### [The data]
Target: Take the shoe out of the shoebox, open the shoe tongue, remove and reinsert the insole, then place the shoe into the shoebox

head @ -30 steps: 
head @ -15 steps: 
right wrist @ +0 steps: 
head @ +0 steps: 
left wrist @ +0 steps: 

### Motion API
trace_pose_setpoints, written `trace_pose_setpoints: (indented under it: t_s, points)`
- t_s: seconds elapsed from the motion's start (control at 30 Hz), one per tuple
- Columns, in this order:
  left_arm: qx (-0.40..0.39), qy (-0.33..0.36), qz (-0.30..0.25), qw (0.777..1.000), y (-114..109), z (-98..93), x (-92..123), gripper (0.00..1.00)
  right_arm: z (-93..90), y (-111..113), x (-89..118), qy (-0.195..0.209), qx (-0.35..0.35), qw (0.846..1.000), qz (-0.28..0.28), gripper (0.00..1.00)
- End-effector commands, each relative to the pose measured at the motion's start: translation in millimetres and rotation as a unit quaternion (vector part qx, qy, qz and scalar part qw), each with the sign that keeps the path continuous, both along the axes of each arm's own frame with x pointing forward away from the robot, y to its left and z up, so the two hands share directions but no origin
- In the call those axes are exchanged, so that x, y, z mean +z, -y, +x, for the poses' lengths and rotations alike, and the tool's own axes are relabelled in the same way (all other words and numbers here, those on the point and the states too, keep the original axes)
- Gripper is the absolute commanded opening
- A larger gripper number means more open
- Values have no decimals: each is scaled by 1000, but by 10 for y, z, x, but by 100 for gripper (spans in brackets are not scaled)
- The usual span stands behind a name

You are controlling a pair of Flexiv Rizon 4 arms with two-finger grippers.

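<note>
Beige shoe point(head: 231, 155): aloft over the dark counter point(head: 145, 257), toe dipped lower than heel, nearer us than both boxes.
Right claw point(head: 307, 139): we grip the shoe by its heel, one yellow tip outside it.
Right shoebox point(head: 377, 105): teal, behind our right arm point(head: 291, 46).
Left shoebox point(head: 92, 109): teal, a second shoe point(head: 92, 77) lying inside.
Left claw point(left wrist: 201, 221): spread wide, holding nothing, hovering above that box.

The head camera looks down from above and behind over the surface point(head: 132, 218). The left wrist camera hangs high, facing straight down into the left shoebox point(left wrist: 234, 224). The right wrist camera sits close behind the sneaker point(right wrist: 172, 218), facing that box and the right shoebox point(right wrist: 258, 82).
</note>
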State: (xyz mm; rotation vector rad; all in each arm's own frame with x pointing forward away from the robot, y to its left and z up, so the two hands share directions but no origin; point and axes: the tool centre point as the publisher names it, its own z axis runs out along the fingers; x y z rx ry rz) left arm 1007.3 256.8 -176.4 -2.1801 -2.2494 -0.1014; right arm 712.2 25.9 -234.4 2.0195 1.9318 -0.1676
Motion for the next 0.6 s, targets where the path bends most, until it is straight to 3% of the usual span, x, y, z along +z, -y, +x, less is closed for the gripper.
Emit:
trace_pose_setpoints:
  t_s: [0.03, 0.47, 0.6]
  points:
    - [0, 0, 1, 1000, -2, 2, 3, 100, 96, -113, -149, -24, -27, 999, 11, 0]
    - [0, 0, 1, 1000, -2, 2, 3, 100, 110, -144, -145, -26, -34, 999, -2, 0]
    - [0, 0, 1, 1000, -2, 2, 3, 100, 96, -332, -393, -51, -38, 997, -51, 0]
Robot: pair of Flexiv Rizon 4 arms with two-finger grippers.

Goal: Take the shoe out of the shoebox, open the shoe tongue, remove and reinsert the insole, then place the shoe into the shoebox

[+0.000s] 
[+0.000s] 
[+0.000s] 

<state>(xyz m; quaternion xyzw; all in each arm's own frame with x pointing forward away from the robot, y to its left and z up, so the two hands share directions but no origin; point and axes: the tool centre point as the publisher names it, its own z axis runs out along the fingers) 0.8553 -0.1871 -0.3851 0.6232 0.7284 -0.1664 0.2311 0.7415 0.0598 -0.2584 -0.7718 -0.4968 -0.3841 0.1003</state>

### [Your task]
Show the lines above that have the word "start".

### [Written solution]
- t_s: seconds elapsed from the motion's start (control at 30 Hz), one per tuple
- End-effector commands, each relative to the pose measured at the motion's start: translation in millimetres and rotation as a unit quaternion (vector part qx, qy, qz and scalar part qw), each with the sign that keeps the path continuous, both along the axes of each arm's own frame with x pointing forward away from the robot, y to its left and z up, so the two hands share directions but no origin

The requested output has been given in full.